25. 鉄道ネットワークにおける移動円滑化の評価手法

  • 旅客のシームレスな移動環境を定量的に評価する手法を開発しました。
  • 都市間及び都市内鉄道ネットワークの移動円滑性を阻害するボトルネック駅の抽出、およびボトルネック駅の改良効果の評価ができます。

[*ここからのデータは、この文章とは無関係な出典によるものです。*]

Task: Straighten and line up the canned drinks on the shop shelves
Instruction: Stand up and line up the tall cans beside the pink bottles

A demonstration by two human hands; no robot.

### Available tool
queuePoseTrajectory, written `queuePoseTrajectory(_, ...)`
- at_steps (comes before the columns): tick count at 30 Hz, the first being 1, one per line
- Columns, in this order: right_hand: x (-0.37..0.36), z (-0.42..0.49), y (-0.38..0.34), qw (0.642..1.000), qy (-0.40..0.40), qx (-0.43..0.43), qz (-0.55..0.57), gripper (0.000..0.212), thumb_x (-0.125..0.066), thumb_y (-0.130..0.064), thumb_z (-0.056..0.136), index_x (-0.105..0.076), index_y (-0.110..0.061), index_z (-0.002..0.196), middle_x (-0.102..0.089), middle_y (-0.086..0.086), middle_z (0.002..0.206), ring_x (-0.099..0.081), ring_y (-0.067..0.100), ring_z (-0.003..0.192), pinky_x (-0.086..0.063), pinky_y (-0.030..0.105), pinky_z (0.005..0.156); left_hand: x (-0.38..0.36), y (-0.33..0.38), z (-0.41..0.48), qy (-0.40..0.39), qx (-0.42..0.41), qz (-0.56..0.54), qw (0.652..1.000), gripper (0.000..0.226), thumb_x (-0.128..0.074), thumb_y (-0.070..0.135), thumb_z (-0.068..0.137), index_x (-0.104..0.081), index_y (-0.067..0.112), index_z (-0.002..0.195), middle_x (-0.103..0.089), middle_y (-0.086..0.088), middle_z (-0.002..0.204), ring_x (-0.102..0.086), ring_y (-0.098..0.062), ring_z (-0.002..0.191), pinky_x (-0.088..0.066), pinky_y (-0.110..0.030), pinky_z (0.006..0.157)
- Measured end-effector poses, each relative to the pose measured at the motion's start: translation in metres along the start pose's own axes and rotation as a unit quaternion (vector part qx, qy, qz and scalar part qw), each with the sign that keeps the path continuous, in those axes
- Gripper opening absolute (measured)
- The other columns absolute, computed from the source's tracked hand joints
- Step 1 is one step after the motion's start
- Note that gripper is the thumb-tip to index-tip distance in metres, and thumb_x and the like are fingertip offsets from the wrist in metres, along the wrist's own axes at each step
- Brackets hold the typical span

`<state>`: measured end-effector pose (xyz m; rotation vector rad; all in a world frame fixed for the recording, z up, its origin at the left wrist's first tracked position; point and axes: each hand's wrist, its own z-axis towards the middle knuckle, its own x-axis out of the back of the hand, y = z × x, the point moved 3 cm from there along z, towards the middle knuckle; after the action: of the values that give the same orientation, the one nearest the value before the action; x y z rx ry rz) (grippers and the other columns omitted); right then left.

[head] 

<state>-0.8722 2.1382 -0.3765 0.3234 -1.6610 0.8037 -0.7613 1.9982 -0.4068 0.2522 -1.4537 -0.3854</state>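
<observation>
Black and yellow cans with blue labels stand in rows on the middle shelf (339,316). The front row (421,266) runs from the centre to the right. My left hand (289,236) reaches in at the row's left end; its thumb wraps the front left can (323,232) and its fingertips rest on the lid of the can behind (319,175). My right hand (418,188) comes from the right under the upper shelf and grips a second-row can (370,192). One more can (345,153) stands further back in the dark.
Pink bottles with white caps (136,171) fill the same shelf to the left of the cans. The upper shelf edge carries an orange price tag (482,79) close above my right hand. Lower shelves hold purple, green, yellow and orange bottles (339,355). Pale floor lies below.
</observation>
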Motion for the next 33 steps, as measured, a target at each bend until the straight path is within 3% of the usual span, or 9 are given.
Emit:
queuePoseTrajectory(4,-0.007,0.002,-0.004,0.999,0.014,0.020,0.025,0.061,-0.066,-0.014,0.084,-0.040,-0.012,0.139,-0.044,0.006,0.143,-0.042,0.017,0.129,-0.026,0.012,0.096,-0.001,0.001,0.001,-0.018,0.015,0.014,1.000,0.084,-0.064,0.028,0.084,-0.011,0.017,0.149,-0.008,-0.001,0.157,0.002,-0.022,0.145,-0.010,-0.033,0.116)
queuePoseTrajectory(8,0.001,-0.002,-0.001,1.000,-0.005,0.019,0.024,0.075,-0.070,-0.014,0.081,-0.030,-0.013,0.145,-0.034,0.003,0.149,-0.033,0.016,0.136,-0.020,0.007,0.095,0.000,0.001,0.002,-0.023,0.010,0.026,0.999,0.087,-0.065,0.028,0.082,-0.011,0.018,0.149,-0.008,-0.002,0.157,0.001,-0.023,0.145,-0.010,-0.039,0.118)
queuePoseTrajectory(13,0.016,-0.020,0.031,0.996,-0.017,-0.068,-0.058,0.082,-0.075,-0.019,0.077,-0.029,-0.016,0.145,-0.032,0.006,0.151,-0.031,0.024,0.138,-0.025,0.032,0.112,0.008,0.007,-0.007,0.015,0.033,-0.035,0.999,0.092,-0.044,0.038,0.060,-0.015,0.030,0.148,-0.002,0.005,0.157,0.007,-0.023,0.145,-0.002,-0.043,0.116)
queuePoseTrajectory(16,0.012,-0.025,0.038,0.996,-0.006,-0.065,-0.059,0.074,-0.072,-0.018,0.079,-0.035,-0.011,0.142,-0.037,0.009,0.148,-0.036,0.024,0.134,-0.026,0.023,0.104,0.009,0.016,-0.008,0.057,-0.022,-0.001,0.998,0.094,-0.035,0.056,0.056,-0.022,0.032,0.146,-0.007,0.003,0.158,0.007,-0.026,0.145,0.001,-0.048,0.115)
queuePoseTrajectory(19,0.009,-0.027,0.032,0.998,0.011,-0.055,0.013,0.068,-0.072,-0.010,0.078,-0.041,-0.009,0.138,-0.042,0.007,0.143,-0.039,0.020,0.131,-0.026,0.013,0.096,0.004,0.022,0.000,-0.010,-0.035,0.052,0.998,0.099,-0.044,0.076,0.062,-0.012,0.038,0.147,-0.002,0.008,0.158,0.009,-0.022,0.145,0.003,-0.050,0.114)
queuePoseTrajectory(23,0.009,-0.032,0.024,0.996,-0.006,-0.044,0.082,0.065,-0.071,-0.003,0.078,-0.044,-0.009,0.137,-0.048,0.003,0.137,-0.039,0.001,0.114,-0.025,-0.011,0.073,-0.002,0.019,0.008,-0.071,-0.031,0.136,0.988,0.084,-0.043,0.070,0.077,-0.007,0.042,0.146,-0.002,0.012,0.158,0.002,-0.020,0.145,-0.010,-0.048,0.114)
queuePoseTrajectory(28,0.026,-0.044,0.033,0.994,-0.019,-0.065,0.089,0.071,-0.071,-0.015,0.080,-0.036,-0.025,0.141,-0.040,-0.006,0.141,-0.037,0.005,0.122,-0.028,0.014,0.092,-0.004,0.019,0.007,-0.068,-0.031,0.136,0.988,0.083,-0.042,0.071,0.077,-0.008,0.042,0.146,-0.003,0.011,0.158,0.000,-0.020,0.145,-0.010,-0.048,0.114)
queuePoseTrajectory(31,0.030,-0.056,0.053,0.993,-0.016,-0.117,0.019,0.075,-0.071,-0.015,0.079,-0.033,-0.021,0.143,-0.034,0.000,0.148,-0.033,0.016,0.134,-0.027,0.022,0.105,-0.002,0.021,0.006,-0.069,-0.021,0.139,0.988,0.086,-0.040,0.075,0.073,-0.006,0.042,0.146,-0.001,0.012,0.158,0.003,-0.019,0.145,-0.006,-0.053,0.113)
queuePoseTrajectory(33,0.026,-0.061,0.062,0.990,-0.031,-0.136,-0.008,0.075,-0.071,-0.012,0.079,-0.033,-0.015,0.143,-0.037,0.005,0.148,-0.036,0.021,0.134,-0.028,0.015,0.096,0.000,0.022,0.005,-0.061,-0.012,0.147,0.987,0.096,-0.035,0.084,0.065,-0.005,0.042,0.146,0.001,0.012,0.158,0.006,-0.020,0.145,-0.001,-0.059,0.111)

鉄道の利便性向上のためには、鉄道ネットワーク上のみならず他の交通機関も含めた交通網全体における移動の円滑化が重要です。そこで、主要な交通結節点である駅に着目し、旅客のシームレスな移動環境を提供する駅構内の設計に対する評価手法を開発しました(図1)。

都市間鉄道ネットワークでは、全国の旅客流動需要実績データを用いて、既存設備の容量を超える旅客利用が見込まれるボトルネック駅を数理最適化に基づき抽出します(図1①)。一方、都市内鉄道ネットワークでは、様々な状況における各旅客の列車種別(急行列車や各駅停車など)の選択行動を表した数理モデルに、列車ダイヤ、時間帯別OD(各発着地間の交通量)データを組み合わせて、多くの駅滞留旅客数が見込まれるボトルネック駅を抽出します(図1②)。これらにより特定された移動円滑化対策が必要な駅に対して、交通機関同士の乗り継ぎにおける利用者の身体的・心理的負担(移動抵抗)を、アンケートデータに基づき構築した乗り継ぎ利便性評価モデルにより評価します(図1③)。

開発した手法を用いることによって、今後の交通状況・交通政策を踏まえた上で、投資対象とすべき駅や設備の利便性向上効果を評価することができます。